## [Problem]
Reproduce, from the lines below, exactly the stretch that begins at the line containing "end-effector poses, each" and ends at the line containing "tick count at", both included.

## [Data block]

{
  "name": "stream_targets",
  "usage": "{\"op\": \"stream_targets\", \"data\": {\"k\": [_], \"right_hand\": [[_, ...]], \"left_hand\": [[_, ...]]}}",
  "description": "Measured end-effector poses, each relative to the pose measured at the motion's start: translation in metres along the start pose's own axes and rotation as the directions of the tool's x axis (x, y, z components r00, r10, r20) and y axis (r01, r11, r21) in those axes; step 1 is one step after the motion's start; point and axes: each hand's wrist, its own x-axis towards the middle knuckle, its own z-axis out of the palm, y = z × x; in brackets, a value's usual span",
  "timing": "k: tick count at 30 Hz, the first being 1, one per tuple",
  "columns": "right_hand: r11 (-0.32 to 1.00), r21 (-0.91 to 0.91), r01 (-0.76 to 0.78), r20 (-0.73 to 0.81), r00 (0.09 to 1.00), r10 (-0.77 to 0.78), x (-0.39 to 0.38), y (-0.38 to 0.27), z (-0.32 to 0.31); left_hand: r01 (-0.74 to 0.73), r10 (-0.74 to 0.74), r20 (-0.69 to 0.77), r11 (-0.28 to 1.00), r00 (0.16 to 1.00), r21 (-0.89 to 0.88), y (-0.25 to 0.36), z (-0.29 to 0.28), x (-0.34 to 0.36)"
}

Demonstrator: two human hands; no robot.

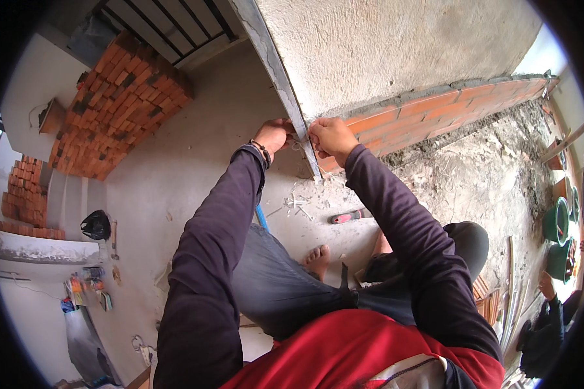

## [Task output]
  "description": "Measured end-effector poses, each relative to the pose measured at the motion's start: translation in metres along the start pose's own axes and rotation as the directions of the tool's x axis (x, y, z components r00, r10, r20) and y axis (r01, r11, r21) in those axes; step 1 is one step after the motion's start; point and axes: each hand's wrist, its own x-axis towards the middle knuckle, its own z-axis out of the palm, y = z × x; in brackets, a value's usual span",
  "timing": "k: tick count at 30 Hz, the first being 1, one per tuple",

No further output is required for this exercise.